How can I support my child's literacy learning at home?
- Read to your child daily and discuss the books he/she is reading
- When your child shares an opinion or thought about a book, ask them why?
- Encourage your child to write by sending a thank you note or a letter to family or friends
Science, Technology, and Engineering
During the year, Kindergarten students will be learning to:
- How different strengths or different directions of pushes and pulls change the motion of an object.
- How sunlight warms materials on the Earth’s surface
- That different materials can be solid or liquid depending on temperature
- That all plants and animals grow and change over time
- That animals and plants need food, water, and air to survive
- Plants make their own food and need light to live and grow
- To find patterns over time in the weather
- To learn how people prepare for and respond to different types of weather
- How plants and animals can change their environments
- How an individual can reduce the amount of natural resources he/she uses
During the year, Kindergarten students will be learning about:
- Appropriate school behavior
- Respect for peers teacher, community workers/authorities classroom property, school property, environment, national symbols
- Respect the cultural diversity of people in their community (including family customs and celebrations)
- How to handle disagreement and conflict in acceptable ways
- How to construct and describe simple maps of their environment using location words (including neighborhood landmarks)
- The roles of community helpers (including fire safety, personal safety) as well as different kinds of jobs in their home and community
- Uses of money (buying, selling)
- United States national holidays (Columbus Day, Independence Day, Martin Luther King Day, Presidents' Day, and Thanksgiving)
- Important United States symbols (United States flag, Pledge of Allegiance, current president, National Anthem melody)
The elementary years are an important time to nurture social-emotional competence and develop foundational learning skills.

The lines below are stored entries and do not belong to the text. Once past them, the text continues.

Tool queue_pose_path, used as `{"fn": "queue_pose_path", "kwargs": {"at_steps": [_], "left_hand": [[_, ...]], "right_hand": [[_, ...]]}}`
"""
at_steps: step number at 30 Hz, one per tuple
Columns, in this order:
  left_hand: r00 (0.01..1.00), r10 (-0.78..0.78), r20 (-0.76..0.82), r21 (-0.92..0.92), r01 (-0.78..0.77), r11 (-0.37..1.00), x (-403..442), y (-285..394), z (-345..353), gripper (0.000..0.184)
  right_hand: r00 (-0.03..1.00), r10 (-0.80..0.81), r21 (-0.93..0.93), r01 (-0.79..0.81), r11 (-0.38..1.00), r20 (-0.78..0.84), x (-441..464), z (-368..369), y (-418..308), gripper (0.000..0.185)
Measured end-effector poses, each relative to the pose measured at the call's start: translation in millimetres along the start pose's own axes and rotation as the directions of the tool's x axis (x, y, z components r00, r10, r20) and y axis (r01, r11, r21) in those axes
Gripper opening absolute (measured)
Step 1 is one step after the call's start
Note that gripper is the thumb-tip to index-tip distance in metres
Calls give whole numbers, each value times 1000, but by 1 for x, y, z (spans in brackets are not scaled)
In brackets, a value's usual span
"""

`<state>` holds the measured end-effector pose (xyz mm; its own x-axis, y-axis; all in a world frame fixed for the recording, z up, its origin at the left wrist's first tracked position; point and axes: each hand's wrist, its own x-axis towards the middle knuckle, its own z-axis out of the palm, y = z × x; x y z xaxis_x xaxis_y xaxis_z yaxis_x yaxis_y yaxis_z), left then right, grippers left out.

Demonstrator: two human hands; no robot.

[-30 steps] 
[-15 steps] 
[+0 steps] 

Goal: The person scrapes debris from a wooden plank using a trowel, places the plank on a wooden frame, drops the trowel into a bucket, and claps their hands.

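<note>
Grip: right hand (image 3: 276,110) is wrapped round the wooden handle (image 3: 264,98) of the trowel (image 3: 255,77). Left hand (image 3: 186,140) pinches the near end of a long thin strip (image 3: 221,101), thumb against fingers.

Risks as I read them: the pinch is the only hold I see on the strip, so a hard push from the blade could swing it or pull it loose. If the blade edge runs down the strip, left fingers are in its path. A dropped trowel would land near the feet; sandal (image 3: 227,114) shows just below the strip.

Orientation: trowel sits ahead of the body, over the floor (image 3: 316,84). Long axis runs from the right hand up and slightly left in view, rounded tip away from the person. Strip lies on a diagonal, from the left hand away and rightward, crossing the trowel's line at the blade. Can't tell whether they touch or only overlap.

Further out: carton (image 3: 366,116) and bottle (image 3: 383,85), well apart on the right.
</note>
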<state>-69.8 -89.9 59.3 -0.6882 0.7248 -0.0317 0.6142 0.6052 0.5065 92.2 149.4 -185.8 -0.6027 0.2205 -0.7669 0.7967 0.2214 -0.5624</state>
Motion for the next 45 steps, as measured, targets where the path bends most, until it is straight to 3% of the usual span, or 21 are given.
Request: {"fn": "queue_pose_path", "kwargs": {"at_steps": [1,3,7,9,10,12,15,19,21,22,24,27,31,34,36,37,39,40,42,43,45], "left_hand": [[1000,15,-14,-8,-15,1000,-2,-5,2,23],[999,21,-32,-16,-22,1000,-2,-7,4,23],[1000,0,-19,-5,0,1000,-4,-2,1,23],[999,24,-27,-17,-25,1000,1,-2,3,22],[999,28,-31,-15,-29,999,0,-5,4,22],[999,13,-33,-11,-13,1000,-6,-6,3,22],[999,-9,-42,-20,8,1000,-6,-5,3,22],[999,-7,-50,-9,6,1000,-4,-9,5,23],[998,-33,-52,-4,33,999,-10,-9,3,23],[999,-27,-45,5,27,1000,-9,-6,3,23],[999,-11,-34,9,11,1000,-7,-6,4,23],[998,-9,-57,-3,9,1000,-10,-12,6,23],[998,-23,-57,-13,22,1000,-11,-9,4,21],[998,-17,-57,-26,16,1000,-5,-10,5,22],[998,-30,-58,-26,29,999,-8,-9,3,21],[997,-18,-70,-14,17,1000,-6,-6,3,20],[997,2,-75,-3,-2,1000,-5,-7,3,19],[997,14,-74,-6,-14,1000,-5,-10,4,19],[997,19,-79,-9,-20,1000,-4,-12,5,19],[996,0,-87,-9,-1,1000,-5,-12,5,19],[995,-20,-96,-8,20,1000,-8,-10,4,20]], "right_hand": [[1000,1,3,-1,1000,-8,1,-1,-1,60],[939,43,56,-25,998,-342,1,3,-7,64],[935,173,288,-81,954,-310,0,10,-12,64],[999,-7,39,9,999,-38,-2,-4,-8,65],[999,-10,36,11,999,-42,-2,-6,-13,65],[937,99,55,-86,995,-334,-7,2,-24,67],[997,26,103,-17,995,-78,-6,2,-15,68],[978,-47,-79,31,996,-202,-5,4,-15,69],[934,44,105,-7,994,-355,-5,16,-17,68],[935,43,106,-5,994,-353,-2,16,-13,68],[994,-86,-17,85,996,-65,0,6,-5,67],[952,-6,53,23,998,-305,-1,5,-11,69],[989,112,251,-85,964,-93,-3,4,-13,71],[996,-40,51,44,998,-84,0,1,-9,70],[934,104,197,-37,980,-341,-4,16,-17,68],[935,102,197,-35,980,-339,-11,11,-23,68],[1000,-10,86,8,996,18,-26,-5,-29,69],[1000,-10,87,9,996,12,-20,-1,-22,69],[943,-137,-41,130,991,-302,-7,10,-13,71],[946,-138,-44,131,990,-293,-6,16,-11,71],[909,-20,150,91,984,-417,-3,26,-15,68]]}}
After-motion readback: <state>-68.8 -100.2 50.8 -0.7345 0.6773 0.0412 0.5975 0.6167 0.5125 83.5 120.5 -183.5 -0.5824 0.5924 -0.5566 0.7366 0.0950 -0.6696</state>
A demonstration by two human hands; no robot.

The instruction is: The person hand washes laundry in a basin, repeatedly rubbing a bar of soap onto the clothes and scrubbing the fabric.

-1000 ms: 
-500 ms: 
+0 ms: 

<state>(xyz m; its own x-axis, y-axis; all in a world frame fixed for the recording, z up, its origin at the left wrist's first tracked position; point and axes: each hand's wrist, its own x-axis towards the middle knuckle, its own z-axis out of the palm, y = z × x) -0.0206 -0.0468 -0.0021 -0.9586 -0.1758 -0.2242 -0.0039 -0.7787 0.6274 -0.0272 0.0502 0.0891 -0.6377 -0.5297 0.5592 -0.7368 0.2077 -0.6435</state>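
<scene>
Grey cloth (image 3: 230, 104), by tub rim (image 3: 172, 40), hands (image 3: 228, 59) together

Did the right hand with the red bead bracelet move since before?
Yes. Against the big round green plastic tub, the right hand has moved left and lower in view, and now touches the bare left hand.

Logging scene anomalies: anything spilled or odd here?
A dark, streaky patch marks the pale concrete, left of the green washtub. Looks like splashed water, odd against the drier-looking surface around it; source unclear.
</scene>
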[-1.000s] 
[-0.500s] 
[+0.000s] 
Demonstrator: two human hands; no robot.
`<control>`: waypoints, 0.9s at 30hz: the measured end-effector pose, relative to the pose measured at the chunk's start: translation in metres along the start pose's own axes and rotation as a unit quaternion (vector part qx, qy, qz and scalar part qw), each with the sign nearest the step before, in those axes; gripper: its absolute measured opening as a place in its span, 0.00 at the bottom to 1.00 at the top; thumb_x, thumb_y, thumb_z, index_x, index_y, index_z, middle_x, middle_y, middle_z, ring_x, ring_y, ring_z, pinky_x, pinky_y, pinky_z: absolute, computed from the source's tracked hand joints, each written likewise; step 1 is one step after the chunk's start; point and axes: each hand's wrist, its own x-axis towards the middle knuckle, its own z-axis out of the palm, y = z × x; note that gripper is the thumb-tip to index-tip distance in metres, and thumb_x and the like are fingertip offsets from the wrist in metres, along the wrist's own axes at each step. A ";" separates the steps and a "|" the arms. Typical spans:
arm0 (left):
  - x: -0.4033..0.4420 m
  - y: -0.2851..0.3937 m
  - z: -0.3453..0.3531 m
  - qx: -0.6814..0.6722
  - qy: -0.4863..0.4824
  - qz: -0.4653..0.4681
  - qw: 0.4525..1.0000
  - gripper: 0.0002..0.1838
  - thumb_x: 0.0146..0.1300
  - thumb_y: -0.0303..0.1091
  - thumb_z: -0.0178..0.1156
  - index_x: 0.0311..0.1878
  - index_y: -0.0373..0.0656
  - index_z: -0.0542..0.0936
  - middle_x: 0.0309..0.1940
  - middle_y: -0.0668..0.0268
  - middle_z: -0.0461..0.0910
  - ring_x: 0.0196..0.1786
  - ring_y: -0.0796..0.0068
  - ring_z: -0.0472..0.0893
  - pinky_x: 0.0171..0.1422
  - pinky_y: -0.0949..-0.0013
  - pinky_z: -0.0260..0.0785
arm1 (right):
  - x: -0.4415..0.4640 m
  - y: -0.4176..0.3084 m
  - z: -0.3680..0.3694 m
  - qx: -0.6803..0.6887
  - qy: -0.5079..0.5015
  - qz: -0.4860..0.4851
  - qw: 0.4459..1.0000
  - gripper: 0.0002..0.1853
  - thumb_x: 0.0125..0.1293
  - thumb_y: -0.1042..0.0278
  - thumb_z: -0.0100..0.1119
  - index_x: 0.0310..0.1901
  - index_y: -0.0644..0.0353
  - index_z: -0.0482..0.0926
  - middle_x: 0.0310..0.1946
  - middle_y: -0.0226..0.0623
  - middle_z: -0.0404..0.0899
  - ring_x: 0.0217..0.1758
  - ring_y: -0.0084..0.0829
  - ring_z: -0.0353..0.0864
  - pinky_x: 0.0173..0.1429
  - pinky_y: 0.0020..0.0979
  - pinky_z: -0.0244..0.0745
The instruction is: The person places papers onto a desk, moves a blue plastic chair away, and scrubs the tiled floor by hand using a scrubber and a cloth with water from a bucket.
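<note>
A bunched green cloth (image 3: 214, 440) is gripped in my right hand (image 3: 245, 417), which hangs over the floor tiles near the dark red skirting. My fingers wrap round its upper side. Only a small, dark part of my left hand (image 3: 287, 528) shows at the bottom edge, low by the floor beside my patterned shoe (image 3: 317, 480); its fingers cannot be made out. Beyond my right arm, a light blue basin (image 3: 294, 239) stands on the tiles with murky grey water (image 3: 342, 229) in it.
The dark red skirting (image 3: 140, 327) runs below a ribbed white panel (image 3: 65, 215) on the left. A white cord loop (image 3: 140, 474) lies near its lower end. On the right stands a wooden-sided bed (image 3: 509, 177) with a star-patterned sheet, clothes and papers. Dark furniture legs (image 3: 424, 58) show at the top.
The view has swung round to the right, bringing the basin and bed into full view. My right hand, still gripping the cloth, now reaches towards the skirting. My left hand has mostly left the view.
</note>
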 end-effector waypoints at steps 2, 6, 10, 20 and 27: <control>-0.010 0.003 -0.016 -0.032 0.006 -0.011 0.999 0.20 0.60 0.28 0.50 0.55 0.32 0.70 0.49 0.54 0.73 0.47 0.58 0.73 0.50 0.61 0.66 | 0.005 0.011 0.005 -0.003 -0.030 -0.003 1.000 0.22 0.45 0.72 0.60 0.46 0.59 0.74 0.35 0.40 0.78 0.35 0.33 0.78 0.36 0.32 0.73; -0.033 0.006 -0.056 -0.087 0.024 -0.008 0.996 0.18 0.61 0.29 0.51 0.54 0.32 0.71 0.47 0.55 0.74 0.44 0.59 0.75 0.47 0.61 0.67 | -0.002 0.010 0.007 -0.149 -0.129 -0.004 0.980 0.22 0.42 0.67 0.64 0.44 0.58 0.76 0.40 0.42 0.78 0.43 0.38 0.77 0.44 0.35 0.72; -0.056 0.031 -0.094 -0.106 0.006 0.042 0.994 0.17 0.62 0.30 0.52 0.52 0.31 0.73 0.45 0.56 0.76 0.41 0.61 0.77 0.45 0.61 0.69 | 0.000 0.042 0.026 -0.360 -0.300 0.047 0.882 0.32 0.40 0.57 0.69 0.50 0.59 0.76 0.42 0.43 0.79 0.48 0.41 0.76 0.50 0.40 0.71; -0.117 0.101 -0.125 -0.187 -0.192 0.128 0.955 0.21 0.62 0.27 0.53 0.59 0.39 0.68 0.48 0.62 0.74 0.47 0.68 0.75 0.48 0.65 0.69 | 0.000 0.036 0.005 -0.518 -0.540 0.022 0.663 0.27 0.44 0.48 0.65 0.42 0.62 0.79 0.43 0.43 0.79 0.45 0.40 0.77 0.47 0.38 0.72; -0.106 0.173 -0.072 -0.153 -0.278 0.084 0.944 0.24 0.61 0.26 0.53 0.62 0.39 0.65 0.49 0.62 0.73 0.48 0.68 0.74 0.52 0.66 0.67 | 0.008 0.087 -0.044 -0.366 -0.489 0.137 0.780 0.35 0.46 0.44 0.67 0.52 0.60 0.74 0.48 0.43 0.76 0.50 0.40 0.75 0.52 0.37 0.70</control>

The Somerville Public Schools uses the Second Step curriculum, an evidence-based program that includes everything schools need to integrate social-emotional learning into their classrooms and schoolwide. The curriculum is designed to promote school success, self-regulation, and a sense of safety and support.
Classroom teachers are responsible for implementing Second Step. Schools guidance counselors and other support personnel assist teachers and students to work towards attaining curriculum goals. Staff at your child's school can give you more detailed information about the sequence of skills taught and how social/emotional skills are taught.
Unit 1: Skill for Learning
1. Learning to listen
2. Focusing attention
3. Following directions
4. Self-talk for staying on task
5. Being assertive
Unit 2: Empathy
7. More feelings
8. Identifying anger
9. Same or different?
11. Caring and helping
Unit 3: Emotion Management
12. We feel feelings in our bodies
13. Managing frustrations
14. Calming down strong feelings
15. Handling waiting
16. Managing anger
17. Managing disappointment
18. Handling being knocked down
Unit 4: Problem Solving
19. Solving problems
20. Inviting to play
21. Fair ways to play
22. Having fun with our friends
23. Handling having things taken away
24. Handling name-calling
25. Reviewing Second Step Skills
Specialists: The Somerville Public Schools provides each student with 40 minutes per week of instruction in General Music, Library/Media, Art, and Physical Education. The specialists at each school are available to give you more detailed information about specific skills addressed.
Assessment: We believe that there is more than one way to accurately assess student learning. These include not only standardized measures such as DIBELS (Grade K-3), MCAS (Grades 3-10), and MAP (Gr. 2-8), but also more informal assessments including common end of unit assessments, reading/writing conferences, classroom participation, classroom projects, and writing assignments.